> [Work task]: A complete and exact copy of the entries below is the expected result.

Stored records
_ _ _ _ _ _ _
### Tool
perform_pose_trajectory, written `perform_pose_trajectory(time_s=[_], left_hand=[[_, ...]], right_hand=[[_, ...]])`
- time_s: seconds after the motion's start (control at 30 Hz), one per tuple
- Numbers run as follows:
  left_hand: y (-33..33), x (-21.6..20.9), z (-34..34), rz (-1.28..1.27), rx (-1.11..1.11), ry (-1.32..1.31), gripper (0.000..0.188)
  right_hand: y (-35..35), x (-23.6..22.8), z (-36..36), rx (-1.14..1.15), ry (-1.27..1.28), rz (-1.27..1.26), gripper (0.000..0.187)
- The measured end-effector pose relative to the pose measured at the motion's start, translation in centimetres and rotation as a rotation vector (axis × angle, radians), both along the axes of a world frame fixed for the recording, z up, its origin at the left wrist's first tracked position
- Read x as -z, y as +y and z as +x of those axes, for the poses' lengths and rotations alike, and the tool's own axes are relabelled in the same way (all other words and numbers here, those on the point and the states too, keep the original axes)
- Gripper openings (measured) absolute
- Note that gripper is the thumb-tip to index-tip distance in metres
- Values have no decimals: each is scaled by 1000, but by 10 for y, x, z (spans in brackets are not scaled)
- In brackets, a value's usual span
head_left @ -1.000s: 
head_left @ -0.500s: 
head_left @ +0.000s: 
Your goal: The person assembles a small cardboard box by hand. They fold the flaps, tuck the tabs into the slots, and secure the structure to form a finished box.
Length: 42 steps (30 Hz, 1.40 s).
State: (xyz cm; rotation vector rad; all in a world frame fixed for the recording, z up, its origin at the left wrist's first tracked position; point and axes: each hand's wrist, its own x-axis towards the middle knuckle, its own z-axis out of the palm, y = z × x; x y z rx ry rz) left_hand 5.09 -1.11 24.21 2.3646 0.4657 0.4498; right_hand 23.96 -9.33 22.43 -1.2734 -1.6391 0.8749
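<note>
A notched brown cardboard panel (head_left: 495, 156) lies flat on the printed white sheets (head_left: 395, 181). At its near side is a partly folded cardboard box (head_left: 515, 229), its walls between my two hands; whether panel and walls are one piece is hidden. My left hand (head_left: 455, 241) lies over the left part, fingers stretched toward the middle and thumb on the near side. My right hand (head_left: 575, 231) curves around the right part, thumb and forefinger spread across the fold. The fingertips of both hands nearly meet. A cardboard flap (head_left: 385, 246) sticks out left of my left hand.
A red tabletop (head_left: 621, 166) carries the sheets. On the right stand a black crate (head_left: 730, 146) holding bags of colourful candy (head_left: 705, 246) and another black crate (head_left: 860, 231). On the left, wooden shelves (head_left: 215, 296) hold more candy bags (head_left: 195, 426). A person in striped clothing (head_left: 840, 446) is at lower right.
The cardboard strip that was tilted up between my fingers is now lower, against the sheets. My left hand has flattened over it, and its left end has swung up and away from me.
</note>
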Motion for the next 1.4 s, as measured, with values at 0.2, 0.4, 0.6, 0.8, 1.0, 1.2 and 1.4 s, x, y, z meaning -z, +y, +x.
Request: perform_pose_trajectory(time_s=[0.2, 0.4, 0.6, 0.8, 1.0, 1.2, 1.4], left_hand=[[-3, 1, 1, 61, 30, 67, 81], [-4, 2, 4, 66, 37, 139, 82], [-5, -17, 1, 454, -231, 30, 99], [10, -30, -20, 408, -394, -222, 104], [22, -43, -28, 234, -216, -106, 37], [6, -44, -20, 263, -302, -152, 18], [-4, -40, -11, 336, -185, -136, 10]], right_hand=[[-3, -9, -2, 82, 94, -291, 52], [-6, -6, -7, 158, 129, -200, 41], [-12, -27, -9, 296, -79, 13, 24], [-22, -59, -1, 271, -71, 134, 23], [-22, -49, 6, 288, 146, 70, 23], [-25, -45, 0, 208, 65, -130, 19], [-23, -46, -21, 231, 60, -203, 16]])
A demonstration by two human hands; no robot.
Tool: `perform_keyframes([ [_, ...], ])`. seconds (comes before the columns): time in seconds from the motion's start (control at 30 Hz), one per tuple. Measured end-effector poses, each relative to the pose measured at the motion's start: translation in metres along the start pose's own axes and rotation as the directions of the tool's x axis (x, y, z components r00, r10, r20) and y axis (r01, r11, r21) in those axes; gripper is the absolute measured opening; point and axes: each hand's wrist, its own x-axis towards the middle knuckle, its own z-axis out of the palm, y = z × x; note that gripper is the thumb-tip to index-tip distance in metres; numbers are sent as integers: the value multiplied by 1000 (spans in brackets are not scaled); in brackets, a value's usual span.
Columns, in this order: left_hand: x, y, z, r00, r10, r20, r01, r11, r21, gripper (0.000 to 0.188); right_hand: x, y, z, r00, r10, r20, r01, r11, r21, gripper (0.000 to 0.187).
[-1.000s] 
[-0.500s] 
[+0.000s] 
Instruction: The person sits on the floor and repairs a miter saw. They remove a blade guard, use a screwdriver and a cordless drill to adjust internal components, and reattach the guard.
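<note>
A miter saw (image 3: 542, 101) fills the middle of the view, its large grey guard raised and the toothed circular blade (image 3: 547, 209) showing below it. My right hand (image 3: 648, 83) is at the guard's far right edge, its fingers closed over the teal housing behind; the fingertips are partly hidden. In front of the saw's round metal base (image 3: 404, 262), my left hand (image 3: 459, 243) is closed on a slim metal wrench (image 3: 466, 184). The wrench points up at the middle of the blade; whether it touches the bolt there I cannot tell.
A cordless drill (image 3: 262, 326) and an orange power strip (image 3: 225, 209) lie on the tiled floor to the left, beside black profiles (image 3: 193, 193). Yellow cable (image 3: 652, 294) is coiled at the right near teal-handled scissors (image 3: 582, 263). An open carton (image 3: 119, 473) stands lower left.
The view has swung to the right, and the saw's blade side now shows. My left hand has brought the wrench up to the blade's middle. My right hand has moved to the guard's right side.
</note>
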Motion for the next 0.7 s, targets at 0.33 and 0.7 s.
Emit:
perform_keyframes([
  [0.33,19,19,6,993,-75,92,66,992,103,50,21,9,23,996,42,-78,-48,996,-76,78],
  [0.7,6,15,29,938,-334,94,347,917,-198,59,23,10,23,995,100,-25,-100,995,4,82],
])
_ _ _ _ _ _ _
> [Result]:
### Tool
perform_pose_trajectory, written `perform_pose_trajectory(time_s=[_], left_hand=[[_, ...]], right_hand=[[_, ...]])`
- time_s: seconds after the motion's start (control at 30 Hz), one per tuple
- Numbers run as follows:
  left_hand: y (-33..33), x (-21.6..20.9), z (-34..34), rz (-1.28..1.27), rx (-1.11..1.11), ry (-1.32..1.31), gripper (0.000..0.188)
  right_hand: y (-35..35), x (-23.6..22.8), z (-36..36), rx (-1.14..1.15), ry (-1.27..1.28), rz (-1.27..1.26), gripper (0.000..0.187)
- The measured end-effector pose relative to the pose measured at the motion's start, translation in centimetres and rotation as a rotation vector (axis × angle, radians), both along the axes of a world frame fixed for the recording, z up, its origin at the left wrist's first tracked position
- Read x as -z, y as +y and z as +x of those axes, for the poses' lengths and rotations alike, and the tool's own axes are relabelled in the same way (all other words and numbers here, those on the point and the states too, keep the original axes)
- Gripper openings (measured) absolute
- Note that gripper is the thumb-tip to index-tip distance in metres
- Values have no decimals: each is scaled by 1000, but by 10 for y, x, z (spans in brackets are not scaled)
- In brackets, a value's usual span
head_left @ -1.000s: 
head_left @ -0.500s: 
head_left @ +0.000s: 
Your goal: The person assembles a small cardboard box by hand. They fold the flaps, tuck the tabs into the slots, and secure the structure to form a finished box.
Length: 42 steps (30 Hz, 1.40 s).
State: (xyz cm; rotation vector rad; all in a world frame fixed for the recording, z up, its origin at the left wrist's first tracked position; point and axes: each hand's wrist, its own x-axis towards the middle knuckle, its own z-axis out of the palm, y = z × x; x y z rx ry rz) left_hand 5.09 -1.11 24.21 2.3646 0.4657 0.4498; right_hand 23.96 -9.33 22.43 -1.2734 -1.6391 0.8749
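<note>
A notched brown cardboard panel (head_left: 495, 156) lies flat on the printed white sheets (head_left: 395, 181). At its near side is a partly folded cardboard box (head_left: 515, 229), its walls between my two hands; whether panel and walls are one piece is hidden. My left hand (head_left: 455, 241) lies over the left part, fingers stretched toward the middle and thumb on the near side. My right hand (head_left: 575, 231) curves around the right part, thumb and forefinger spread across the fold. The fingertips of both hands nearly meet. A cardboard flap (head_left: 385, 246) sticks out left of my left hand.
A red tabletop (head_left: 621, 166) carries the sheets. On the right stand a black crate (head_left: 730, 146) holding bags of colourful candy (head_left: 705, 246) and another black crate (head_left: 860, 231). On the left, wooden shelves (head_left: 215, 296) hold more candy bags (head_left: 195, 426). A person in striped clothing (head_left: 840, 446) is at lower right.
The cardboard strip that was tilted up between my fingers is now lower, against the sheets. My left hand has flattened over it, and its left end has swung up and away from me.
</note>
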Motion for the next 1.4 s, as measured, with values at 0.2, 0.4, 0.6, 0.8, 1.0, 1.2 and 1.4 s, x, y, z meaning -z, +y, +x.
Request: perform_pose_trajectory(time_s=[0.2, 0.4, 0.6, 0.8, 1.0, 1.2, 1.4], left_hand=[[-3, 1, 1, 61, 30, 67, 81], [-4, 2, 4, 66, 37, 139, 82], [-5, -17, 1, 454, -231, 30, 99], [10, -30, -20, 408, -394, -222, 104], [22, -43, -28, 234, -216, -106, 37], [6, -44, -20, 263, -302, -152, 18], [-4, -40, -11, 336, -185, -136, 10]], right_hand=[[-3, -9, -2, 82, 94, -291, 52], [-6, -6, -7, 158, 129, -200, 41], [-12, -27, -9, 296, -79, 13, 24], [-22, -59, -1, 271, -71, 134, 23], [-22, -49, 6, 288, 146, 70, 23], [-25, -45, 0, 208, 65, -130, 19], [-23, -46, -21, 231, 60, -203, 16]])
A demonstration by two human hands; no robot.
Tool: `perform_keyframes([ [_, ...], ])`. seconds (comes before the columns): time in seconds from the motion's start (control at 30 Hz), one per tuple. Measured end-effector poses, each relative to the pose measured at the motion's start: translation in metres along the start pose's own axes and rotation as the directions of the tool's x axis (x, y, z components r00, r10, r20) and y axis (r01, r11, r21) in those axes; gripper is the absolute measured opening; point and axes: each hand's wrist, its own x-axis towards the middle knuckle, its own z-axis out of the palm, y = z × x; note that gripper is the thumb-tip to index-tip distance in metres; numbers are sent as integers: the value multiplied by 1000 (spans in brackets are not scaled); in brackets, a value's usual span.
Columns, in this order: left_hand: x, y, z, r00, r10, r20, r01, r11, r21, gripper (0.000 to 0.188); right_hand: x, y, z, r00, r10, r20, r01, r11, r21, gripper (0.000 to 0.187).
[-1.000s] 
[-0.500s] 
[+0.000s] 
Instruction: The person sits on the floor and repairs a miter saw. They remove a blade guard, use a screwdriver and a cordless drill to adjust internal components, and reattach the guard.
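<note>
A miter saw (image 3: 542, 101) fills the middle of the view, its large grey guard raised and the toothed circular blade (image 3: 547, 209) showing below it. My right hand (image 3: 648, 83) is at the guard's far right edge, its fingers closed over the teal housing behind; the fingertips are partly hidden. In front of the saw's round metal base (image 3: 404, 262), my left hand (image 3: 459, 243) is closed on a slim metal wrench (image 3: 466, 184). The wrench points up at the middle of the blade; whether it touches the bolt there I cannot tell.
A cordless drill (image 3: 262, 326) and an orange power strip (image 3: 225, 209) lie on the tiled floor to the left, beside black profiles (image 3: 193, 193). Yellow cable (image 3: 652, 294) is coiled at the right near teal-handled scissors (image 3: 582, 263). An open carton (image 3: 119, 473) stands lower left.
The view has swung to the right, and the saw's blade side now shows. My left hand has brought the wrench up to the blade's middle. My right hand has moved to the guard's right side.
</note>
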Motion for the next 0.7 s, targets at 0.33 and 0.7 s.
Emit:
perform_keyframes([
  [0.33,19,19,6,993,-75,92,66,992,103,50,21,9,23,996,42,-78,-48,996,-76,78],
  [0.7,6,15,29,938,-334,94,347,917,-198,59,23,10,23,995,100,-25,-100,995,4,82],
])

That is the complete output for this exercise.